• [ACTION ITEM]: Could you print each line of the material below exactly?

• [DATA EXTRACT]:
"""

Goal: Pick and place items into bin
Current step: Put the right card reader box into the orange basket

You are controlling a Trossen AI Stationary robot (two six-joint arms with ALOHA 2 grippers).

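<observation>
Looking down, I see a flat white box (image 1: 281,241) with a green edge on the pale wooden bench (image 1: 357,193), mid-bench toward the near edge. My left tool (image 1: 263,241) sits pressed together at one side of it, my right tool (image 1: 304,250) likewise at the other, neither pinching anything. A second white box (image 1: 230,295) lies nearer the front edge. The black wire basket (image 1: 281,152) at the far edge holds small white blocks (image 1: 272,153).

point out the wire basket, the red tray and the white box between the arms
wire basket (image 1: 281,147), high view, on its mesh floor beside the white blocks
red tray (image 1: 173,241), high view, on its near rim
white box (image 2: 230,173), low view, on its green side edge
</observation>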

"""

• [SOLUTION TO THIS PROBLEM]:
Goal: Pick and place items into bin
Current step: Put the right card reader box into the orange basket

You are controlling a Trossen AI Stationary robot (two six-joint arms with ALOHA 2 grippers).

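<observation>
Looking down, I see a flat white box (image 1: 281,241) with a green edge on the pale wooden bench (image 1: 357,193), mid-bench toward the near edge. My left tool (image 1: 263,241) sits pressed together at one side of it, my right tool (image 1: 304,250) likewise at the other, neither pinching anything. A second white box (image 1: 230,295) lies nearer the front edge. The black wire basket (image 1: 281,152) at the far edge holds small white blocks (image 1: 272,153).

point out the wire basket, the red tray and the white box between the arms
wire basket (image 1: 281,147), high view, on its mesh floor beside the white blocks
red tray (image 1: 173,241), high view, on its near rim
white box (image 2: 230,173), low view, on its green side edge
</observation>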

No further output is required here.